Nachdem letzte Woche in einem über weite Teile ordentlichen Test der PSV Eindhoven mit 2:1 geschlagen wurde steht dann heute mit dem Gastspiel bei Ajax Amsterdam die ultimative Herausforderung dieser Vorbereitung vor der Tür. Gleichzeitig ist dieses Spiel die letzte Gelegenheit, mit voller Kapelle vor dem ersten Pflichtspiel den Ernstfall zu proben. Dem sensationellen Spielplan der UEFA (oder war es die FIFA?) sei Dank.

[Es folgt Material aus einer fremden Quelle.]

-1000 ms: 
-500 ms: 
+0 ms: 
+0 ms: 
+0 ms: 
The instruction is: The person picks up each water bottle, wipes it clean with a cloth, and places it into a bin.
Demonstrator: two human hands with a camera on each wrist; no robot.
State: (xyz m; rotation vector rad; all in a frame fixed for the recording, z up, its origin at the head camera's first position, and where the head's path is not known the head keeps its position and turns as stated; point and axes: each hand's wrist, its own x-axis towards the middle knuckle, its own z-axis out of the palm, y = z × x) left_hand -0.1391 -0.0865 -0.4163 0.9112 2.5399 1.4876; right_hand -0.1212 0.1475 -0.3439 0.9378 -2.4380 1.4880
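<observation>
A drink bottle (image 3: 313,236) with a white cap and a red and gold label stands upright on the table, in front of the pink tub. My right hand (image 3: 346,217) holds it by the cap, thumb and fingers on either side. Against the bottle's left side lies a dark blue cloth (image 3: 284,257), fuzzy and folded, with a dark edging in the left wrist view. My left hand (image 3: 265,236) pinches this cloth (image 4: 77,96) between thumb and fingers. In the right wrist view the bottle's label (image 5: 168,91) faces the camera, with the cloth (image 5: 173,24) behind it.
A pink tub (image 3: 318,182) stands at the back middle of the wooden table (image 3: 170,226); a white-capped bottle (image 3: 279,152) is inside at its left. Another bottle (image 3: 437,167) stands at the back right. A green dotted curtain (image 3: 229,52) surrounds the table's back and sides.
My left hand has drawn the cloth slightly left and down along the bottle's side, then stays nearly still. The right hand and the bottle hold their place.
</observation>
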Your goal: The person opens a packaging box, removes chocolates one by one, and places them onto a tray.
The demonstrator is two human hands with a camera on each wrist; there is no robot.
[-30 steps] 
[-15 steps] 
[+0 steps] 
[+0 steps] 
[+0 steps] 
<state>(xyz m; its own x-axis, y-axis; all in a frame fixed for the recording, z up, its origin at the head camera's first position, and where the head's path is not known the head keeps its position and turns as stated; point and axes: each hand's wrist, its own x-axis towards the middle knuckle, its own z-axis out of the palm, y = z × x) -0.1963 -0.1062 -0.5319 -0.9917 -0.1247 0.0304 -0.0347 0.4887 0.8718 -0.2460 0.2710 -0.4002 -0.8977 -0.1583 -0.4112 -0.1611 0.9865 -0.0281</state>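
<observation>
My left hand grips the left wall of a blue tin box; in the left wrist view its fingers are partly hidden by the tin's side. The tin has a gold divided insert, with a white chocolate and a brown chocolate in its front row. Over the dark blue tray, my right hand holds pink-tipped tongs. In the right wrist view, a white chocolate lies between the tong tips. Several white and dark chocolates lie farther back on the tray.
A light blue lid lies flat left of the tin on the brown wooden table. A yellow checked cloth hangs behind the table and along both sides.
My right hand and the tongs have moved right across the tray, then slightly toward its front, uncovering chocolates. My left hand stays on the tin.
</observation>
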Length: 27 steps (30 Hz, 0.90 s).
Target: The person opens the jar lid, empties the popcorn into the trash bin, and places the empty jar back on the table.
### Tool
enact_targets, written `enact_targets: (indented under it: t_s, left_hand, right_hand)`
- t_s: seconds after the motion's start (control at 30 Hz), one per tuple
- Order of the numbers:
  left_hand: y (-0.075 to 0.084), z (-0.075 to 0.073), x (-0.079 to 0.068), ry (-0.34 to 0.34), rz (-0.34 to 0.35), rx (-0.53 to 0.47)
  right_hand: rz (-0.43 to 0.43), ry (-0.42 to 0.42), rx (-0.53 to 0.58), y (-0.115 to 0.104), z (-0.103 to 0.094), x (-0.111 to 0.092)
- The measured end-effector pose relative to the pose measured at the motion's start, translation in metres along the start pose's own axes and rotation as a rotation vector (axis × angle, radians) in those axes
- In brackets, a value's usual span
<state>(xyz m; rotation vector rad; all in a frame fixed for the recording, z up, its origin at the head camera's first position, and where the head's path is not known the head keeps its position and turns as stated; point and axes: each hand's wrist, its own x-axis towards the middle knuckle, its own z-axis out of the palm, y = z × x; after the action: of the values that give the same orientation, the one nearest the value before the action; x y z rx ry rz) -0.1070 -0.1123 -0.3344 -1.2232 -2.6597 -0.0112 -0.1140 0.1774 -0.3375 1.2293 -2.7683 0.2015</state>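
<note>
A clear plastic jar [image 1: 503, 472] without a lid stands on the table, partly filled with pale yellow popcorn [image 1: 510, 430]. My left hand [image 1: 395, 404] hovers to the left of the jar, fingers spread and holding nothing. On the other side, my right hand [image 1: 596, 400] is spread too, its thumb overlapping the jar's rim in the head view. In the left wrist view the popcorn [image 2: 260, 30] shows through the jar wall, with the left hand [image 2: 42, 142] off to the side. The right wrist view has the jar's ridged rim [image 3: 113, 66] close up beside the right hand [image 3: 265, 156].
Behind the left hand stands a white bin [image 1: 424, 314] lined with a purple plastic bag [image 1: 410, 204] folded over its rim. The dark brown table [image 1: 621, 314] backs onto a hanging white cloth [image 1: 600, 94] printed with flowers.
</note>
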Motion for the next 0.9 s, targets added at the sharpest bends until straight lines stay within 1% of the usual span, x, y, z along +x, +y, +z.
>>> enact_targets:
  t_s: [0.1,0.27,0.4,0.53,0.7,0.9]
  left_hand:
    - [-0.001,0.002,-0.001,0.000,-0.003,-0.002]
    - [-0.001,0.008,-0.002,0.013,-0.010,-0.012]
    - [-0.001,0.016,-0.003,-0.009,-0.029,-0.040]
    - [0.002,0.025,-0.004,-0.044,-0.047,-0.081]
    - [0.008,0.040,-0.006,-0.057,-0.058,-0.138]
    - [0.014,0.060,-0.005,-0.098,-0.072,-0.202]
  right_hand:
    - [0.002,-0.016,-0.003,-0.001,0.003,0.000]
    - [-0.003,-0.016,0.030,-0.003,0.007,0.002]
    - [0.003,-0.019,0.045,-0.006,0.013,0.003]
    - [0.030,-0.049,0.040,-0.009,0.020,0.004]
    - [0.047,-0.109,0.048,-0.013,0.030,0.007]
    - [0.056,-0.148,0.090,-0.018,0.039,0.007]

Aber volle Kapelle, was heißt denn das? Wenn man die Eindrücke und Informationen der Vorbereitung und der Testspiele zu Grunde legt, gibt es personell und systematisch keinen großen Umbruch gegenüber der Post-Corona-Rückrunde der vergangenen Saison. Dreierkette, zwei defensive Mittelfeldspieler, zwei offensive Außen, Zehner und zwei Stürmer. Von taktischer Flexibilität war in der bisherigen Vorbereitung nicht wirklich viel zu sehen. Aber vielleicht wurde ja in den Einheiten unter Ausschluss der Öffentlichkeit was anderes geübt? Eventuell gar die revolutionäre Viererkette und/oder ein vier-drei-drei? Man weiß es nicht.

Auch personell siehts es nach gewohntem aus. Ich glaube, wenn heute die potentielle Startelf für die ersten Pflichtspiele beginnen sollte, wovon auszugehen ist, werden maximal zwei Neuzugänge auf dem Platz stehen. Maximal. Und das auch nur, wenn Abraham nicht fit sein sollte. Mein Tipp für die Startelf mit vier Optionalen:

Trapp – Abraham (Tuta), Hasebe, Hinteregger (N’Dicka) – Rode, Kohr (Sow) – Da Costa (Zuber), Kamada, Kostic – Silva, Dost

Nix von wegen großer Umbruch wie in der letzten Saison, mehr Business as usual. Man wird sehen, ob es hilft. Ich bin derzeit eher etwas ernüchtert, zumal ich auch nicht das Gefühl habe, dass da besondere Aufbruchsstimmung oder gar Vorfreude in Hinblick auf die neue Saison herrschen würde.

Aber ich lasse mich gern eines besseren belehren.